[Exercise details]: Copy out every line of the data that has the word "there" somewhere in it.

::::::::

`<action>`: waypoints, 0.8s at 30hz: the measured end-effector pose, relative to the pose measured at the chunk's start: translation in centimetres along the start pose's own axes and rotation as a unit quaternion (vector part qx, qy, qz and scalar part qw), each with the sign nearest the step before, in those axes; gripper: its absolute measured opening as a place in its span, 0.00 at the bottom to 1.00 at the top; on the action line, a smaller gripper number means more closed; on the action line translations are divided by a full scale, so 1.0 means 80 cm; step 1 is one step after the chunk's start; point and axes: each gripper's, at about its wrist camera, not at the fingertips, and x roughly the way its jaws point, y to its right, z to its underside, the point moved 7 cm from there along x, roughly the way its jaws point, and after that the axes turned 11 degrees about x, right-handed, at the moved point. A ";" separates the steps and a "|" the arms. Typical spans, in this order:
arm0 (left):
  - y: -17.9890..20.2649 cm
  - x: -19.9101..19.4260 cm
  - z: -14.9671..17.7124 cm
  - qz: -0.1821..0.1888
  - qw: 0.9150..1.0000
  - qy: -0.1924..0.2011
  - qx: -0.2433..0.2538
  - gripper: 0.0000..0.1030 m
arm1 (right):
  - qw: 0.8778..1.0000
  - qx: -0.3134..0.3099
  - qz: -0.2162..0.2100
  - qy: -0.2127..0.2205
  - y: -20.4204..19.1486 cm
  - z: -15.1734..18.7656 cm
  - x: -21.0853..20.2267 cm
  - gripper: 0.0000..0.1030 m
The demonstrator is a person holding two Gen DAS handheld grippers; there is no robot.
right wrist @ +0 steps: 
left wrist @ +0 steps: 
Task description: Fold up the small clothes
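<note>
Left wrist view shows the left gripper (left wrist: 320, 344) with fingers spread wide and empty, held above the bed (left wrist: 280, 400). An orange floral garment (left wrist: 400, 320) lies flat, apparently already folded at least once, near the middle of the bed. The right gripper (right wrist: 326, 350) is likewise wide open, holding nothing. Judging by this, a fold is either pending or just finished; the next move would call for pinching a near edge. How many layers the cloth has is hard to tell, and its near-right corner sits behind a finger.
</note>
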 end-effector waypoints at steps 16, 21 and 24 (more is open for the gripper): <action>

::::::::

[Task result]:
`<action>`: waypoints, 0.8s at 30hz: the measured end-effector pose, relative to the pose measured at the chunk's start: translation in centimetres along the start pose's own axes and rotation as a unit quaternion (vector part qx, qy, qz and scalar part qw), each with the sign nearest the step before, in those axes; gripper: its absolute measured opening as a place in its span, 0.00 at the bottom to 1.00 at the top; on the action line, a smaller gripper number means more closed; on the action line translations are divided by a full scale, so 1.0 means 80 cm; step 1 is one step after the chunk's start; point and axes: each gripper's, at about its wrist camera, not at the fingertips, and x roughly the way its jaws point, y to its right, z to its underside, the point moved 7 cm from there along x, roughly the way its jaws point, and after that the axes turned 11 degrees about x, right-handed, at the moved point. A ";" separates the steps and a "|" the arms. Typical spans, in this order:
The demonstrator is a person holding two Gen DAS handheld grippers; there is no robot.

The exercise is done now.